TASK INSTRUCTIONS :: This exercise calls for an exact copy of the listing, with no pictures kept.

DATA BELOW ::
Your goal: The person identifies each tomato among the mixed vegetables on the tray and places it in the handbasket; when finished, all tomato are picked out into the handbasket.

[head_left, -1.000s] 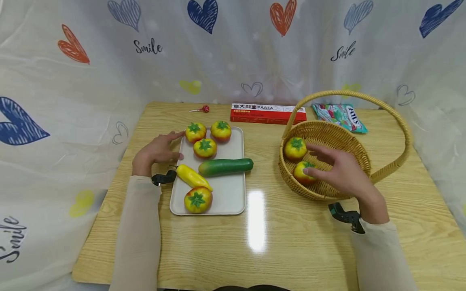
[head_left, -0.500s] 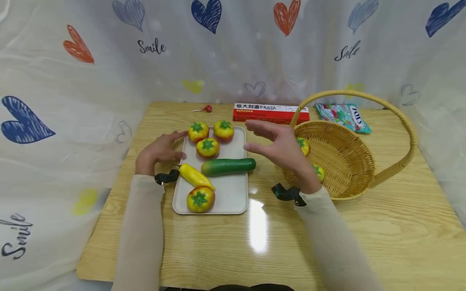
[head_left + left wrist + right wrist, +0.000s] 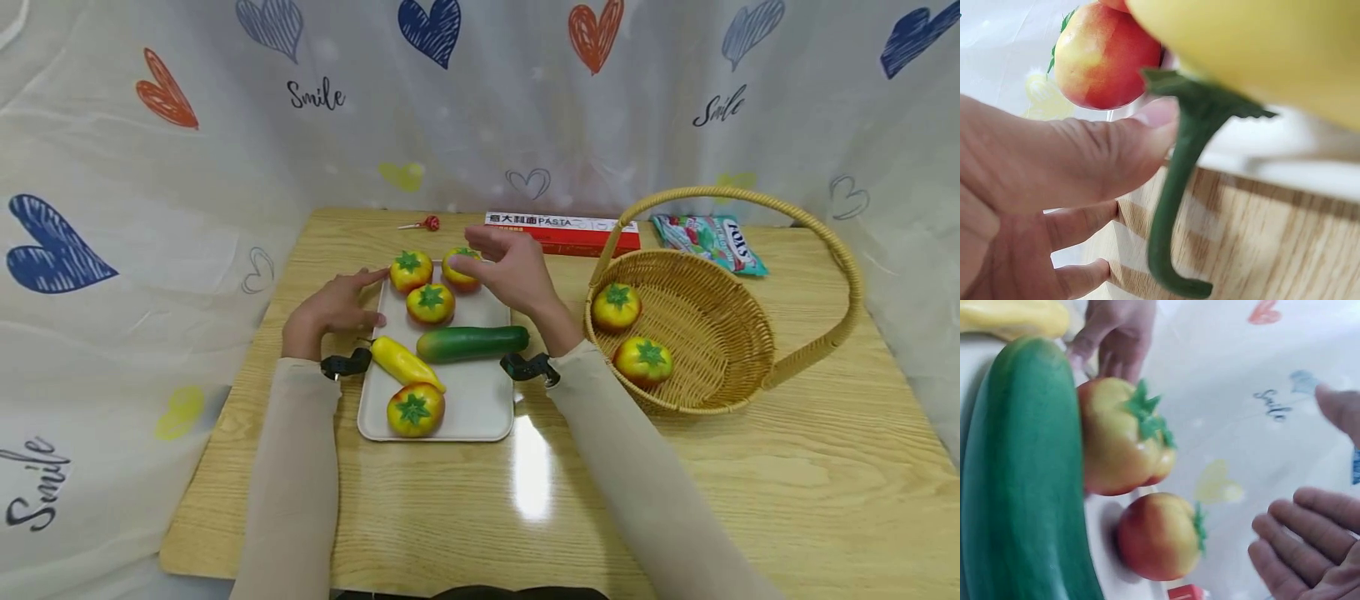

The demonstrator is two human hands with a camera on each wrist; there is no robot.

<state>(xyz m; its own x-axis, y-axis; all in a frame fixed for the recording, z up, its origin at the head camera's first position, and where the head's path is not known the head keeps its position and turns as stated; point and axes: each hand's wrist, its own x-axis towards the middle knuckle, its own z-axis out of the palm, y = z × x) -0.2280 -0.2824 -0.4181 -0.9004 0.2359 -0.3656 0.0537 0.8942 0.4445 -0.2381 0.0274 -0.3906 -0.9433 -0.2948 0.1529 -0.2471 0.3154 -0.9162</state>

RESULT ::
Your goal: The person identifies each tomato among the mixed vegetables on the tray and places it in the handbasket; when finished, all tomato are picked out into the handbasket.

[head_left, -1.000s] 
[head_left, -0.500s] 
[head_left + left wrist + right wrist, +0.000s] 

The demonstrator is two human hands with a camera on each wrist; there is no robot.

<state>(xyz m; its own x-axis, y-axis; all in a frame fixed for the recording, z up, its origin at the head camera's first position, and where the head's path is not known the head keeps its position and turns as stated; point and axes: each hand's wrist, its own x-axis towards the middle knuckle, its own z-axis out of the palm, y = z × x) -0.2280 -0.2824 -0.4181 -0.9004 0.2359 -0.3656 0.0537 0.8942 0.4445 -0.2381 0.0274 -0.3906 -0.9433 -0.2948 0.1529 -0.2471 0.3154 -0.9162</state>

This finishes the output for the exercise.